I try not to get too crotchety about the way people carelessly bandy about language, but sometimes I can’t help myself. In particular, there’s a discussion I’ve chosen not to participate in because participants are referring to various brand touchpoints as “moments of truth” – that strikes me as a very sloppy use of language and, more importantly, distracts from the real Moment of Truth on which brands should be focused.
I recall having the very same conniption in a retail management course in which the moment in which a customer regards several different brands on a retailer’s shelf and chooses the one to purchase is called “the moment of truth.” That is a very significant moment in the buying process, and one that merits a great deal of attention – but it’s still not the real moment of truth in the relationship between brand and customer.
To cut to the chase: the Moment of Truth occurs when a customer recognizes that a brand has met or failed to meet his expectations. There is no more significant moment in the relationship between brand and customer, and no other moment in which the most important promise of the brand is tested and assessed. Succeeding in this moment is the most critical factor in determining whether the customer will be satisfied or disappointed, and in the customer deciding to give his loyalty to a brand or try something else next time. There is no other moment that leaves as strong or indelible an impression on the customer.
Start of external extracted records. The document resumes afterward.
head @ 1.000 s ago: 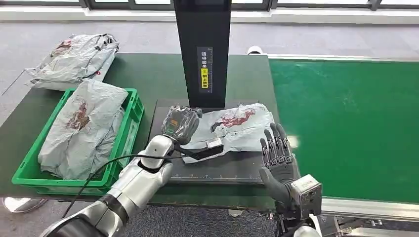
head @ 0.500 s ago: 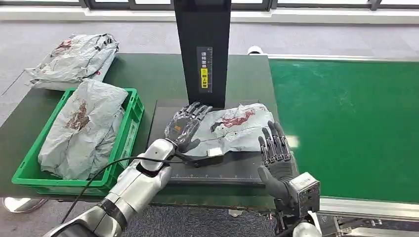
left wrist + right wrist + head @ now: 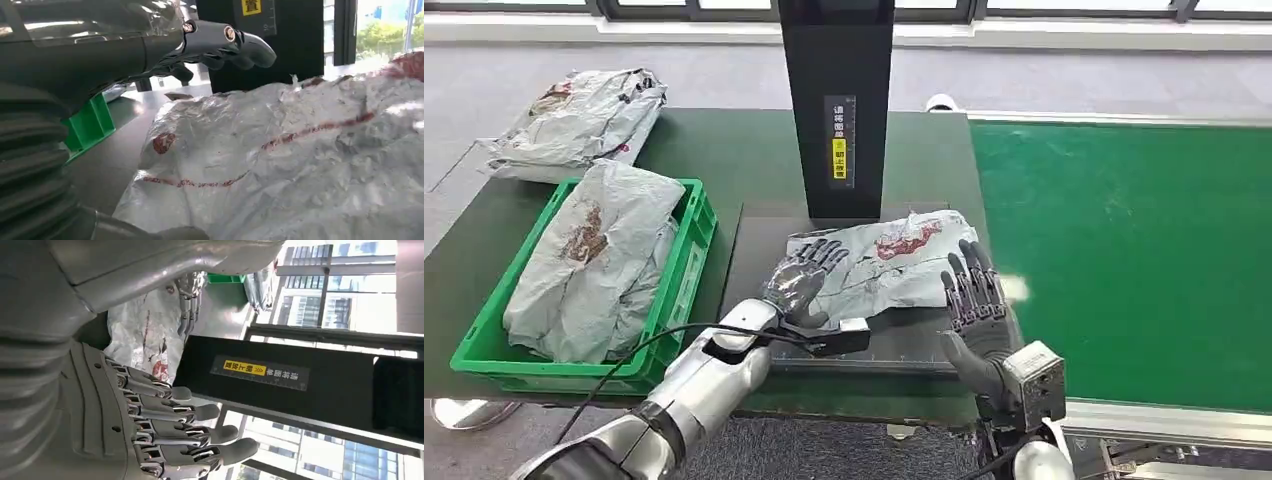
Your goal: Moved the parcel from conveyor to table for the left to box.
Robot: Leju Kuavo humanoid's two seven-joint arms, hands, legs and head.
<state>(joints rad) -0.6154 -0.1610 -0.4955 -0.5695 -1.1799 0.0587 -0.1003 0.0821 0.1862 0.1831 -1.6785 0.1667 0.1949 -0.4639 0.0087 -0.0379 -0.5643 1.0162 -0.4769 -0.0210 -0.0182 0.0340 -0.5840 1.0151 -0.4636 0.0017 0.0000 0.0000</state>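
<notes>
Two hands frame one grey parcel (image 3: 894,262), which lies flat on the dark bench (image 3: 754,165) at the foot of a black post (image 3: 836,100), just left of the green conveyor (image 3: 1124,250). Our left hand (image 3: 799,280) sits over the parcel's near left corner with fingers stretched out and spread, holding nothing; we cannot tell whether the fingers touch the wrapping. Our right hand (image 3: 974,305) stands upright just beside the parcel's right edge, fingers straight and apart, also holding nothing. To the left sits a green crate (image 3: 686,262) already piled with grey bags (image 3: 589,260), and more bags (image 3: 574,115) lie on the bench behind it. We judge the main risk to be the grasp: the wrapping looks thin, slack and crinkled, so fingers may pinch only a fold and the parcel could sag or slip free on the way across. With the crate heaped high, a dropped parcel might slide off the pile or catch on the rim. A high lift could also knock the post, which stands close behind.
</notes>
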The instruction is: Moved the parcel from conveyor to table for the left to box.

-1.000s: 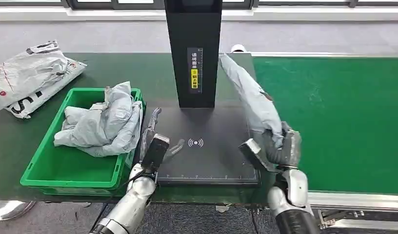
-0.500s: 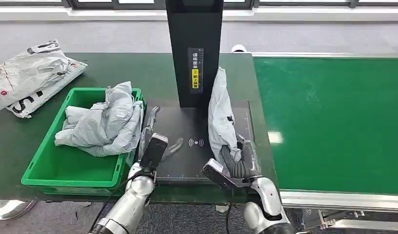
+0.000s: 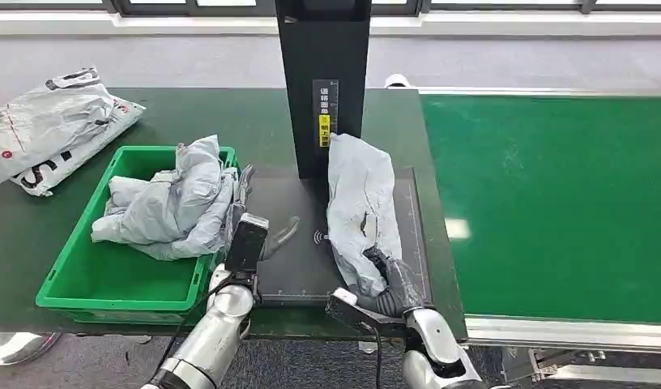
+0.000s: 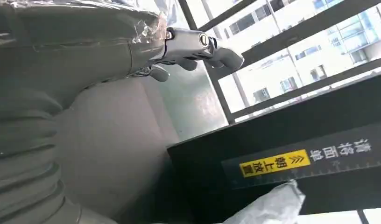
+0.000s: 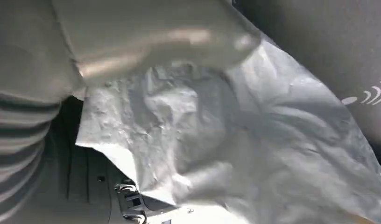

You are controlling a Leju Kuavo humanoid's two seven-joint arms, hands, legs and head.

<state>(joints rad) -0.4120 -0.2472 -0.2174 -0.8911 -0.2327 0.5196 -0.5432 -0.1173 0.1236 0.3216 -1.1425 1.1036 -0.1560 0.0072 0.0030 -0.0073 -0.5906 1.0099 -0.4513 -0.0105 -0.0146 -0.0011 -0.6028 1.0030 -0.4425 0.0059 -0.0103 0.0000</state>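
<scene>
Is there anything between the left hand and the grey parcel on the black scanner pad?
Nothing visible. The left hand hovers open at the pad's left edge, and only bare pad surface separates it from the parcel. The right hand grips the parcel's near end.

Parcel (image 3: pixel 360 207): one grey plastic mailer bag, soft and heavily creased, which I see lying lengthwise on the black scanner pad (image 3: pixel 299 259) of the table (image 3: pixel 189 113), its far end touching the foot of the black upright column (image 3: pixel 321 81) and its near end gripped in my right hand (image 3: pixel 392 285). It covers part of the white wireless mark printed on the pad (crumpled skin shows close up in the right wrist view (image 5: pixel 254 140)). Conveyor (image 3: pixel 554 203): green belt, beside the table on the right.
</scene>
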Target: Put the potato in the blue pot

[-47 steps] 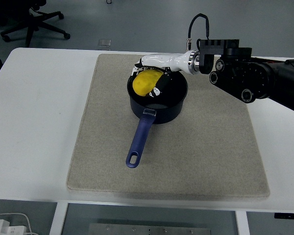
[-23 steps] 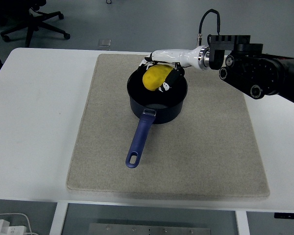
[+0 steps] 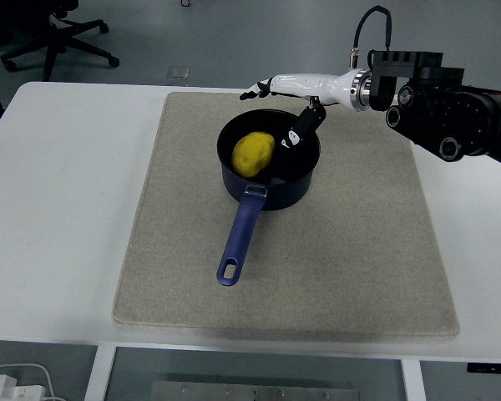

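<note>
- Lumpy yellow potato (image 3: 253,154) lies inside the glossy round blue pot (image 3: 268,188), just below the right hand (image 3: 290,93).
- Hand's fingers spread, empty.
- Coarse beige mat (image 3: 351,251) underneath; long handle (image 3: 239,239) points away.

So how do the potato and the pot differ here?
The potato is yellow, rounded and small; the pot is dark blue, hollow and much wider. The potato has no handle; the pot has a long blue one pointing toward the near edge. The potato lies inside the pot. Both are free of the right hand.
</note>
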### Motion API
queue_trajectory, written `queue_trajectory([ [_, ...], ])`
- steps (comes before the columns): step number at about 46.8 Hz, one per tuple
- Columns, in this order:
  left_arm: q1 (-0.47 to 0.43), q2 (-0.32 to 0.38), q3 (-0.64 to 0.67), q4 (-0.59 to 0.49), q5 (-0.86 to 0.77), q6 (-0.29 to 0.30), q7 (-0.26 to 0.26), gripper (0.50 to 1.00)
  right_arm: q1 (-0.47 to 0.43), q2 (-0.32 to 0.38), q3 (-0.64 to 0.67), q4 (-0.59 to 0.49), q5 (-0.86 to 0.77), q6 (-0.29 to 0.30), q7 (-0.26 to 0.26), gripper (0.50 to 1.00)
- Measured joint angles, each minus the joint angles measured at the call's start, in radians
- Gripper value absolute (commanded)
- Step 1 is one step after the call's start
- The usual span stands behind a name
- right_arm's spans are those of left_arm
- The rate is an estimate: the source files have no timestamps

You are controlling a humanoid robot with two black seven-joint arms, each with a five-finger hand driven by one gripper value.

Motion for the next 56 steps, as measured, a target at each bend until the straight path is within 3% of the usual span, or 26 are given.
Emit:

The only instance in which Moment of Truth should be used in the plural is when a product is used repeatedly: a customer buys a good he uses multiple times or returns to use a service multiple times. Each of those instances involves the same assessment. It seems to me the first Moment of Truth carries a special weight, because it is the first impression – such that if the second Moment is less satisfactory, the customer will give the brand the benefit of the doubt and buy it a third time, and it takes a string of failures (or a single spectacular failure) to change that initial impression. The same is likely true the other way around - i.e., a good second experience mitigates the dissatisfaction of bad first experience - but chances are if the first experience was bad, there likely won't be a second.
The act of taking a product off of a shelf and dropping it in the basket is nowhere near as important as the moment in which expectations are compared to results. The customer can take it right back out, or abandon their cart before purchasing. Or even if the customer does purchase, it doesn’t impact their decision to enter into a relationship with the brand. It’s a prerequisite to the real Moment of Truth for the customer to select an item, buy it, and take it home, but it is not an indicator of the start of an ongoing relationship.
Nor do any of the other so-called “moments of truth” have the level of impact as the real Moment of Truth. Deciding to trust in an advertising claim, deciding to trust in a salesman’s recommendation, deciding the product is worth its price, and other moments that occur along the way are lesser decisions that must be handled well to get to a one-time purchase. And the decision to purchase is itself another checkpoint on the way to using the brand and, at long last, getting to the real Moment of Truth.
The power of the real Moment of Truth can be seen in the way that firms who totally pooch many of the other interactions have fiercely loyal customers. Customers will drive to an inconvenient location, pay a higher price, suffer the offensiveness of rude and arrogant clerks, submit to bizarre store policies, and soldier through an inconvenient sales process if they are convinced (by their own experience or otherwise) that the product will ultimately succeed in the Moment of Truth.
Simply stated – if you get the Moment of Truth right, you can get a lot of other things wrong, and you will still have flocks of loyal customers who will buy from you repeatedly and refer others to you. They will readily admit your flaws, but state that in the end that your brand is “worth it.” I’m not advocating that firms whose products pass the test in the Moment of Truth should slack off in every other regard, but I don’t think it can be denied that they are able to do so, and that many who get that moment right are intentionally inattentive to the other elements of customer experience as unnecessary perks for customers who would have purchased anyway.
I do think that is the chief reason customers abide bad service in other regards. It is likely also the reason that brands that fail in the real Moment of Truth feel compelled to focus so much attention on less significant factors, hoping that they will collectively mitigate the inevitable failure in the real Moment of Truth. I can't count the number of occasions when I've been called in to assist a client who has a serious problem with their product or service and either fails to recognize it or refuses to fix it - but who instead wants me to help make the purchasing process less difficult or address some other minor glitch as if it's the magic bullet. They just don't get it, and will continue to fail until they recognize, acknowledge, and attend to the real problem with their brand.
That also brings to mind the need to be very careful when imitating a service leader: it’s generally very easy to copy product qualities and service practices, but the ones you choose to imitate likely have nothing to do with the reason that their customers are deliriously happy and fiercely loyal. You can dress your cashiers in the same color as the service leader, but that’s not going to make a whit of difference – granted, that’s a silly little example, but copying more important-sounding elements of another brand (the store layout, advertising messages, product features, pricing, and so on) are no less silly and no more likely to lead to success.
It's clear to me I'm beginning to unravel - these are ancillary topics and there are many more to be considered. At the start of it all, and at the heart of it all, is that there is only one Moment of Truth. All the other brand touchpoints are of lesser importance. And the more you focus on things that do not matter as much, the less attention you give to the one moment that is most important – and this is the source of my cantankerousness about tossing around that phrase without much consideration.